Work instruction
Only the number is wanted: how many lines in the material below contain "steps".

Dataset content
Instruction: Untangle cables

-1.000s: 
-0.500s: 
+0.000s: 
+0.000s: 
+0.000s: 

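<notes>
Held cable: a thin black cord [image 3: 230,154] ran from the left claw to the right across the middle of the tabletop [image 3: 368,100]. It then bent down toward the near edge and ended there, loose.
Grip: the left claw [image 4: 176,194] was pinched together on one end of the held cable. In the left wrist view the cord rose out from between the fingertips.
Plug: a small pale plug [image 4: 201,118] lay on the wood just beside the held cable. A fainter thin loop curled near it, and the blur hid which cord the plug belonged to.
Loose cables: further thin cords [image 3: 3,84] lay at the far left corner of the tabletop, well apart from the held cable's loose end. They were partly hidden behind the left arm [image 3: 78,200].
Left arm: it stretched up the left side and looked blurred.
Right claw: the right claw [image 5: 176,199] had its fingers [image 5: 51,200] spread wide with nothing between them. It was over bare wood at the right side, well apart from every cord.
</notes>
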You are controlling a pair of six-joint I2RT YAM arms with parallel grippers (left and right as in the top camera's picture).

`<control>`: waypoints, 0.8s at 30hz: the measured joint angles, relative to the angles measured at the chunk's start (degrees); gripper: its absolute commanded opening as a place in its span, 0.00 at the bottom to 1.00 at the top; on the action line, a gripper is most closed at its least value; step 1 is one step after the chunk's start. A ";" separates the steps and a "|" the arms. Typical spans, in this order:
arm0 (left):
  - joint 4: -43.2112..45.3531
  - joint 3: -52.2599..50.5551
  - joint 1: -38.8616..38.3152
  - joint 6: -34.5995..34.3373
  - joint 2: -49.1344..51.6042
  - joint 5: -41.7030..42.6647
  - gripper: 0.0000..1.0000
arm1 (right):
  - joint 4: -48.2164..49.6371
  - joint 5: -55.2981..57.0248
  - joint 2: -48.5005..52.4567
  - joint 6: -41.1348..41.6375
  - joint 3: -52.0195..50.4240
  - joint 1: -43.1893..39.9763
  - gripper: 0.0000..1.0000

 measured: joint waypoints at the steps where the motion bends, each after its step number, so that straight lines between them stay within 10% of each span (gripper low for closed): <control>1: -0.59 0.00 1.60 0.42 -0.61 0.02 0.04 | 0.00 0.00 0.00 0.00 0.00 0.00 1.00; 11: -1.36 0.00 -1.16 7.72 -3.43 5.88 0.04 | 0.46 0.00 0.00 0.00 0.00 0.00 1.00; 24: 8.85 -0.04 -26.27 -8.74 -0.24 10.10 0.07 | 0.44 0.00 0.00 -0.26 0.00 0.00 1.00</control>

Reply
2